Peter has a personal encounter with God that led him to Caesarea. He preached the gospel, people believed, which was affirmed by the people being filled with the Holy Spirit, and he gave testimony of these events to the brothers in Jerusalem. Then even those who first opposed Peter’s mission to the Gentiles believed: “When they heard these things they (the uncircumcision party) fell silent. And they glorified God, saying, ‘Then to the Gentiles also God has granted repentance that leads to life.’”
Peter’s Field of Dreams was not a geographic location. It was the hearts and minds of those who had not heard the gospel or who did not understand the gospel. At the end of chapter 11 we see that the gospel message that changed hearts and minds birth many churches. From Cyrene in northern Africa to the island of Cyprus, to the first church where the members were called “Christians”.
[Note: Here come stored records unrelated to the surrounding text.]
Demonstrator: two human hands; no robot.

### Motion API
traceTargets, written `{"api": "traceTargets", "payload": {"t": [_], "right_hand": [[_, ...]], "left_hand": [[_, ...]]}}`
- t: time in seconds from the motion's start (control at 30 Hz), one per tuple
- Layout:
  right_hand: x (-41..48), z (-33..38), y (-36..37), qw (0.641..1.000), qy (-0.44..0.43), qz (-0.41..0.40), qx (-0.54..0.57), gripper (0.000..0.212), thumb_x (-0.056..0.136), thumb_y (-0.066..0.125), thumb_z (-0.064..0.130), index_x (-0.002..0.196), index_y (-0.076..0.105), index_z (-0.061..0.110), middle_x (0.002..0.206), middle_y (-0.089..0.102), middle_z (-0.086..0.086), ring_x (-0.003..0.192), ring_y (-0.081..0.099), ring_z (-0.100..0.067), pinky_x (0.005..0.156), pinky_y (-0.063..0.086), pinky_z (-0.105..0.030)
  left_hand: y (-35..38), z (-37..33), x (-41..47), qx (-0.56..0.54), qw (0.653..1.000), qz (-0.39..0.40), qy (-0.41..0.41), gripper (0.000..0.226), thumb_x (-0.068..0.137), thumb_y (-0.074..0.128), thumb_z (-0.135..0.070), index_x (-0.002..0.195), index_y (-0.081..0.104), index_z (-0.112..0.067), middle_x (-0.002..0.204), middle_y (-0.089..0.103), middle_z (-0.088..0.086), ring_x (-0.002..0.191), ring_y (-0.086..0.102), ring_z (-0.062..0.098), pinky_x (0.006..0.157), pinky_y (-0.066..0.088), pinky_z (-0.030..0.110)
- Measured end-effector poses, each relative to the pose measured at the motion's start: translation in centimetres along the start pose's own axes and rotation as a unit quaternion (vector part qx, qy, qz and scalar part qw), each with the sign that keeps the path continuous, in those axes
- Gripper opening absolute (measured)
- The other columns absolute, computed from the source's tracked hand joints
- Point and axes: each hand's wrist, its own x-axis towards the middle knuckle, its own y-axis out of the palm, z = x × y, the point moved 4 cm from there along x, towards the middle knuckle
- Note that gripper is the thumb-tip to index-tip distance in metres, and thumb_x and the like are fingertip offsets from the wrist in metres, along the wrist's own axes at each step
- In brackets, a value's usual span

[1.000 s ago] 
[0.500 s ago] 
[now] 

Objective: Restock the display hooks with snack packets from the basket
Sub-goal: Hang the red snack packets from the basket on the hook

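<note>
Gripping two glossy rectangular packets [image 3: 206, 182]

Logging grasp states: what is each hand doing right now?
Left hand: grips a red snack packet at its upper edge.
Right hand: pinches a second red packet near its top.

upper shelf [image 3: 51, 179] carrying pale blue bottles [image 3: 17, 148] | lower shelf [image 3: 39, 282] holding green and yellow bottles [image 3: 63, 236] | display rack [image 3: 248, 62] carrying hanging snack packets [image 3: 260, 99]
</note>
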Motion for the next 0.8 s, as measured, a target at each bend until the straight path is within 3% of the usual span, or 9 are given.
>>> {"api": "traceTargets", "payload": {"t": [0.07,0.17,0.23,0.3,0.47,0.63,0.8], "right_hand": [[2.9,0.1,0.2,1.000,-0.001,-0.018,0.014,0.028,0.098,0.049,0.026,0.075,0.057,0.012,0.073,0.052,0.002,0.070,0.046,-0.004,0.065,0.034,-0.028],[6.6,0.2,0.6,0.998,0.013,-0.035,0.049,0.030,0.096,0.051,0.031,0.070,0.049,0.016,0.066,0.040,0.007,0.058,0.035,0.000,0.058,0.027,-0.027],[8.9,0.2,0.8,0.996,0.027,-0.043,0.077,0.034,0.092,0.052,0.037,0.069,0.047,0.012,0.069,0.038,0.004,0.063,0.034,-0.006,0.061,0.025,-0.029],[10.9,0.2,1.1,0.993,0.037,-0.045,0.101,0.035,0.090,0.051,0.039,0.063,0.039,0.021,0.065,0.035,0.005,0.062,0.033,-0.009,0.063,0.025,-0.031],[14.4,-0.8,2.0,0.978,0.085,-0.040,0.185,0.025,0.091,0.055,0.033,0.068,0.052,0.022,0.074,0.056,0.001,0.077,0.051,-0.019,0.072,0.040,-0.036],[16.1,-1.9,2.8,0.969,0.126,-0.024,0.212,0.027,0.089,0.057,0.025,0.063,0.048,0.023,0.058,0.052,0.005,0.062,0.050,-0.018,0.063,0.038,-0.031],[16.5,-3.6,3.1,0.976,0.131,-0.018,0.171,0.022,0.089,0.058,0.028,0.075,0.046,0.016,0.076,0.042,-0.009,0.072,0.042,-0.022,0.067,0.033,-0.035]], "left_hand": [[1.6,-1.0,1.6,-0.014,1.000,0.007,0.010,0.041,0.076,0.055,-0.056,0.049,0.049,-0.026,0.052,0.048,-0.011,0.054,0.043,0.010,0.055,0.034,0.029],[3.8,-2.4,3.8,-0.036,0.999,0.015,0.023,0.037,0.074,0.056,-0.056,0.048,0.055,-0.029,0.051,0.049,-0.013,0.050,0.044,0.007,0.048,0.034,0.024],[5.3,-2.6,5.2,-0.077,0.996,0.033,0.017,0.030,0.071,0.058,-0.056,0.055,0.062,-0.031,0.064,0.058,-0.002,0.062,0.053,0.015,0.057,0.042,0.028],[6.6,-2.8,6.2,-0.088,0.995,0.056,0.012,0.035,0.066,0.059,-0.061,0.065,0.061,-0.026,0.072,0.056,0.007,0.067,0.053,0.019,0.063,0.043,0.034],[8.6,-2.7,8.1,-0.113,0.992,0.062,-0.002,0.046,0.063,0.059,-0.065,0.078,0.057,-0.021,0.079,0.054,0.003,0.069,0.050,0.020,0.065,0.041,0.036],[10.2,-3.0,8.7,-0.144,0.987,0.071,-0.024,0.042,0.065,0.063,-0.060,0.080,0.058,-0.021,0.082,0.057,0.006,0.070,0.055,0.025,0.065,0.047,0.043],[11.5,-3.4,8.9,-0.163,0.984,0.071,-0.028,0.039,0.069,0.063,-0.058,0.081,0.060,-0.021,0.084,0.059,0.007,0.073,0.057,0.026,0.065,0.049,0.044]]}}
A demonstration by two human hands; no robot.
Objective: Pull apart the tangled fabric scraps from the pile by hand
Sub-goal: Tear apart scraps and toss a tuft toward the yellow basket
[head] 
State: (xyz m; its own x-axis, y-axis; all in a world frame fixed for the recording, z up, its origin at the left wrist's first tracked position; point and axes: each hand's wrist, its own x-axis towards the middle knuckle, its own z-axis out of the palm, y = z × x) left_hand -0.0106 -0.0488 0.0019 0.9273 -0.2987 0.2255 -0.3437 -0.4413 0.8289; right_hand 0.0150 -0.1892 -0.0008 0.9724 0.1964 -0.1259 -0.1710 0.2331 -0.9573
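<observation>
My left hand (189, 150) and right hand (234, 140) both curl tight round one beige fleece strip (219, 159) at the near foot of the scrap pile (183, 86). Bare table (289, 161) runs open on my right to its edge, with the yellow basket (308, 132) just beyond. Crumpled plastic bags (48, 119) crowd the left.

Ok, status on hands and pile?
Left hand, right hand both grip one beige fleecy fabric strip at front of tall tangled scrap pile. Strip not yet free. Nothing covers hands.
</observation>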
Jesus told his disciples this after his encounter with the Samaritan woman at the well: “Do you not say, 'There are yet four months, then comes the harvest'? Look, I tell you, lift up your eyes, and see that the fields are white for harvest. Already the one who reaps is receiving wages and gathering fruit for eternal life, so that the sower and reaper may rejoice together. For here the saying holds true, ‘One sows and another reaps.’ I sent you to reap that for which you did not labor. Others have labored, and you have entered into their labor.” (John 4:35,38).
Our focus should be the same, to reap the harvest that we did not labor to sow. That is the hearts and minds of those who walk through our doors or who we go out and meet and share the gospel. The Holy Spirit is always present in the Field of Dreams sown by the gospel of Jesus Christ.